> **DESCRIPTION OF THE TASK**: Of the lines listed below, return exactly those that run from the line containing "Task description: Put" through the line containing "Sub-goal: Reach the", both included.

##############################

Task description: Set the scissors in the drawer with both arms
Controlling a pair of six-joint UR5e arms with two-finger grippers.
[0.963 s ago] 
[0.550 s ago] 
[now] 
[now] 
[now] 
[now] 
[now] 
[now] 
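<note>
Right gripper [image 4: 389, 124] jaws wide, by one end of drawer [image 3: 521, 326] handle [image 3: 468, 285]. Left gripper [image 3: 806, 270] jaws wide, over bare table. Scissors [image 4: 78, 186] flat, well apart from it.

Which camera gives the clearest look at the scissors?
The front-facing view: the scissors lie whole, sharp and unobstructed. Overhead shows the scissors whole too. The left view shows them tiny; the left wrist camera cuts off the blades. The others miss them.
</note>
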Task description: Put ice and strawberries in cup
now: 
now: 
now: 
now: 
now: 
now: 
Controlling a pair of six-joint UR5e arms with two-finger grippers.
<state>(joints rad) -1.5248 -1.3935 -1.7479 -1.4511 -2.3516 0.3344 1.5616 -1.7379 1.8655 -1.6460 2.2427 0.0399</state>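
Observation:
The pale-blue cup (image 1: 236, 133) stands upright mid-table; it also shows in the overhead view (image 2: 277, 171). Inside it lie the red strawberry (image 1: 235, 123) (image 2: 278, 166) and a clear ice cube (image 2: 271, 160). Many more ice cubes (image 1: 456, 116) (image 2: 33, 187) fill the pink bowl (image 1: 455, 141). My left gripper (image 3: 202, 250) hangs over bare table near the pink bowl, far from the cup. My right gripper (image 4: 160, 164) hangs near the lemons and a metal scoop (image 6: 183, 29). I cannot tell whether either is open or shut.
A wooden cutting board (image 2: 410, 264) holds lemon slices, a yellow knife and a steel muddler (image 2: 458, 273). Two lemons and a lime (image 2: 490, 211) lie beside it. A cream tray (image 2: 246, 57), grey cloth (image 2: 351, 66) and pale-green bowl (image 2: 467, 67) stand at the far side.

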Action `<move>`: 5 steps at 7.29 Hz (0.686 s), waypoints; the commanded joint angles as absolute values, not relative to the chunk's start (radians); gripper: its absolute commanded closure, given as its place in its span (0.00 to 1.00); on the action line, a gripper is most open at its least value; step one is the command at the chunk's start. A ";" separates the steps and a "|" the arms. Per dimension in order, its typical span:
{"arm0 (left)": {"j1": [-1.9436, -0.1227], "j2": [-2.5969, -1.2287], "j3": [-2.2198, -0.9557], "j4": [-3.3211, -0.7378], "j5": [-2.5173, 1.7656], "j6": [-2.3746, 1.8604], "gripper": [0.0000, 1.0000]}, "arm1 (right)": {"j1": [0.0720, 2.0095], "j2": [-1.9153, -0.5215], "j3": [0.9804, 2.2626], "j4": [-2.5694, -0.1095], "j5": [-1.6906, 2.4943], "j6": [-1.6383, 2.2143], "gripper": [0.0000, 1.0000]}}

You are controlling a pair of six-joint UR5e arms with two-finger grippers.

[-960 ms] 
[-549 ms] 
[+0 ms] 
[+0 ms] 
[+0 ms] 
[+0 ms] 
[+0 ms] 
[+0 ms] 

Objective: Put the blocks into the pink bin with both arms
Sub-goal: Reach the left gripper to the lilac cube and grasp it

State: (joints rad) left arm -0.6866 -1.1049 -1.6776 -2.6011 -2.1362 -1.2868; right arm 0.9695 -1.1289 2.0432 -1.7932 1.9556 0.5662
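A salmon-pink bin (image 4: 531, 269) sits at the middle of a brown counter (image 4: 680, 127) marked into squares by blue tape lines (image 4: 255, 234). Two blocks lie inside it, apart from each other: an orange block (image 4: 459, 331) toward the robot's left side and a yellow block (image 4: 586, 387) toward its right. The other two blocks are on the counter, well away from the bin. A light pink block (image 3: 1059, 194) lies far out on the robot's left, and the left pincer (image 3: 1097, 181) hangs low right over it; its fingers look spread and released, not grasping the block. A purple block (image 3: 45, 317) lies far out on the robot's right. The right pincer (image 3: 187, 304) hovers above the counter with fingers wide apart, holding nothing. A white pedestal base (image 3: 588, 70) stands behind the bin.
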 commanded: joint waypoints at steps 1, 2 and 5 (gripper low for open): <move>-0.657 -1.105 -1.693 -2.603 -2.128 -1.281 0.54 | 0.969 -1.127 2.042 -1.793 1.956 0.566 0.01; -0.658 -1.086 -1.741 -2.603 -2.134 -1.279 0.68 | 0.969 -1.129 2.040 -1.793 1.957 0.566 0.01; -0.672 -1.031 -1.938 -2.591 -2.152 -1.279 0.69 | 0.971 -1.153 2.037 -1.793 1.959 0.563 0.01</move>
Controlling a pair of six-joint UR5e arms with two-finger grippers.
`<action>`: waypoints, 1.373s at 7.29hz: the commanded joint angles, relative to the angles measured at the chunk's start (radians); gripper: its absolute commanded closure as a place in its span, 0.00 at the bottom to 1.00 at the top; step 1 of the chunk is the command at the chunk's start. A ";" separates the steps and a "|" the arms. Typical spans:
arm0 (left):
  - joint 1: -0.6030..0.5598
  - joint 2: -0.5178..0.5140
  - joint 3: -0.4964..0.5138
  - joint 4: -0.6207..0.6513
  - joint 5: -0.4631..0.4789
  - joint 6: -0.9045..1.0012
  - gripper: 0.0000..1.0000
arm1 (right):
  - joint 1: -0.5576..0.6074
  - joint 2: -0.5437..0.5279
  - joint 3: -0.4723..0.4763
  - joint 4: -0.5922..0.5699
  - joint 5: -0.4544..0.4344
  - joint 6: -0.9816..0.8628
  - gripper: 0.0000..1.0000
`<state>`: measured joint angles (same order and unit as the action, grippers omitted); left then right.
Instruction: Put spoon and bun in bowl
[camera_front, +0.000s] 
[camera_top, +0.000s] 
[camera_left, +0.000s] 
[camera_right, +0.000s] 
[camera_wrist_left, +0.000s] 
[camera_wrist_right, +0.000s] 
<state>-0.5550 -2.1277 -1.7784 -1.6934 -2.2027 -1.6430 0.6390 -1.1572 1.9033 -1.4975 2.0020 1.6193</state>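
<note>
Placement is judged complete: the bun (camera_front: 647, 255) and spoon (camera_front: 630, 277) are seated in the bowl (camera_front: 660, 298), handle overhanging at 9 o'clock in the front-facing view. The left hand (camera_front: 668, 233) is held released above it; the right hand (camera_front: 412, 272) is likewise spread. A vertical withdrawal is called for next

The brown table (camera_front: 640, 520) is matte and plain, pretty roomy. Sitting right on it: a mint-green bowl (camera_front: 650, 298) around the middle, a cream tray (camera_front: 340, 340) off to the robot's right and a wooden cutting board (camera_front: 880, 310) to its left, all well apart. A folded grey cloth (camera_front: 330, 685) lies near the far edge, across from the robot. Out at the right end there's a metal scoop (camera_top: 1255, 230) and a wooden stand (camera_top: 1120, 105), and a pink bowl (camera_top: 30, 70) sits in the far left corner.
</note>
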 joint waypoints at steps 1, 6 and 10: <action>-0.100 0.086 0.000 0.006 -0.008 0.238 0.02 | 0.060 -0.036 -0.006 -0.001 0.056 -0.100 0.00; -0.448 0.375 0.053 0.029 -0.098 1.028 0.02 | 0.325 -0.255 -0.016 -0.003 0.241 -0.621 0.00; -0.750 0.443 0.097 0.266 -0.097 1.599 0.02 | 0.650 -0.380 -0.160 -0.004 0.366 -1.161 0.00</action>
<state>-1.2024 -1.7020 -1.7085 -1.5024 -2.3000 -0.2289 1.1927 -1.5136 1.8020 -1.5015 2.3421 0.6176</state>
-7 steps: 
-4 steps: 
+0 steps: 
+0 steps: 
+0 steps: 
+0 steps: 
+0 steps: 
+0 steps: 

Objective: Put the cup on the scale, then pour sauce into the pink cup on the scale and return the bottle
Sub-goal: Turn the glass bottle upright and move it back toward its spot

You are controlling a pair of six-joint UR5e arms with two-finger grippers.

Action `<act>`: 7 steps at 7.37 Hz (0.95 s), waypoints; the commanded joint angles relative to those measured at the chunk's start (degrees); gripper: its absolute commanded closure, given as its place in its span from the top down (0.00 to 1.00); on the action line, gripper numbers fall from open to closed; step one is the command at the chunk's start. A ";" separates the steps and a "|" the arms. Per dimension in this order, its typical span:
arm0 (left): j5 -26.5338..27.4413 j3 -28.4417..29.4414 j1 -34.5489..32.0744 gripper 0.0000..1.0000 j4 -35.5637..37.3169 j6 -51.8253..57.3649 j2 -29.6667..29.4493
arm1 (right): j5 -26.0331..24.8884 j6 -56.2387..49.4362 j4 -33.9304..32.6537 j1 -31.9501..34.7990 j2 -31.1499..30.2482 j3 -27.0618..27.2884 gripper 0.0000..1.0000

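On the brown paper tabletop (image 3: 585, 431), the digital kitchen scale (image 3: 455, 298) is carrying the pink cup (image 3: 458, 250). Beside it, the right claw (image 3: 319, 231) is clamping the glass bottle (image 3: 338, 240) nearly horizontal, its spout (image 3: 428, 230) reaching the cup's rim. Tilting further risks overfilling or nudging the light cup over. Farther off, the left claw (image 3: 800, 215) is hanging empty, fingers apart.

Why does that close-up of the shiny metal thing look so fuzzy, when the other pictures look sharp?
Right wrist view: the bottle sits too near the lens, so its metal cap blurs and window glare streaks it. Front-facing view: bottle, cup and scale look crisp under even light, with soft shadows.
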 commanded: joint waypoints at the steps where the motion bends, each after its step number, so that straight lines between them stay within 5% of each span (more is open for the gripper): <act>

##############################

> **COMPLETED TASK**:
Task description: Put ice and strawberries in cup
now: 
now: 
now: 
now: 
now: 
now: 
Controlling a pair of six-joint UR5e arms with two-finger grippers.
<state>(joints rad) -1.5248 -1.3935 -1.7479 -1.4511 -2.3516 0.3344 1.5616 -1.7379 1.8655 -1.6460 2.2427 0.0399</state>
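Observation:
The pale-blue cup (image 1: 236, 133) stands upright mid-table; it also shows in the overhead view (image 2: 277, 171). Inside it lie the red strawberry (image 1: 235, 123) (image 2: 278, 166) and a clear ice cube (image 2: 271, 160). Many more ice cubes (image 1: 456, 116) (image 2: 33, 187) fill the pink bowl (image 1: 455, 141). My left gripper (image 3: 202, 250) hangs over bare table near the pink bowl, far from the cup. My right gripper (image 4: 160, 164) hangs near the lemons and a metal scoop (image 6: 183, 29). I cannot tell whether either is open or shut.
A wooden cutting board (image 2: 410, 264) holds lemon slices, a yellow knife and a steel muddler (image 2: 458, 273). Two lemons and a lime (image 2: 490, 211) lie beside it. A cream tray (image 2: 246, 57), grey cloth (image 2: 351, 66) and pale-green bowl (image 2: 467, 67) stand at the far side.
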
Action `<move>`: 5 steps at 7.29 Hz (0.686 s), waypoints; the commanded joint angles as absolute values, not relative to the chunk's start (radians); gripper: its absolute commanded closure, given as its place in its span (0.00 to 1.00); on the action line, a gripper is most open at its least value; step one is the command at the chunk's start. A ";" separates the steps and a "|" the arms. Per dimension in order, its typical span:
{"arm0 (left)": {"j1": [-1.9436, -0.1227], "j2": [-2.5969, -1.2287], "j3": [-2.2198, -0.9557], "j4": [-3.3211, -0.7378], "j5": [-2.5173, 1.7656], "j6": [-2.3746, 1.8604], "gripper": [0.0000, 1.0000]}, "arm1 (right)": {"j1": [0.0720, 2.0095], "j2": [-1.9153, -0.5215], "j3": [0.9804, 2.2626], "j4": [-2.5694, -0.1095], "j5": [-1.6906, 2.4943], "j6": [-1.6383, 2.2143], "gripper": [0.0000, 1.0000]}}

You are controlling a pair of six-joint UR5e arms with two-finger grippers.

[-960 ms] 
[-549 ms] 
[+0 ms] 
[+0 ms] 
[+0 ms] 
[+0 ms] 
[+0 ms] 
[+0 ms] 

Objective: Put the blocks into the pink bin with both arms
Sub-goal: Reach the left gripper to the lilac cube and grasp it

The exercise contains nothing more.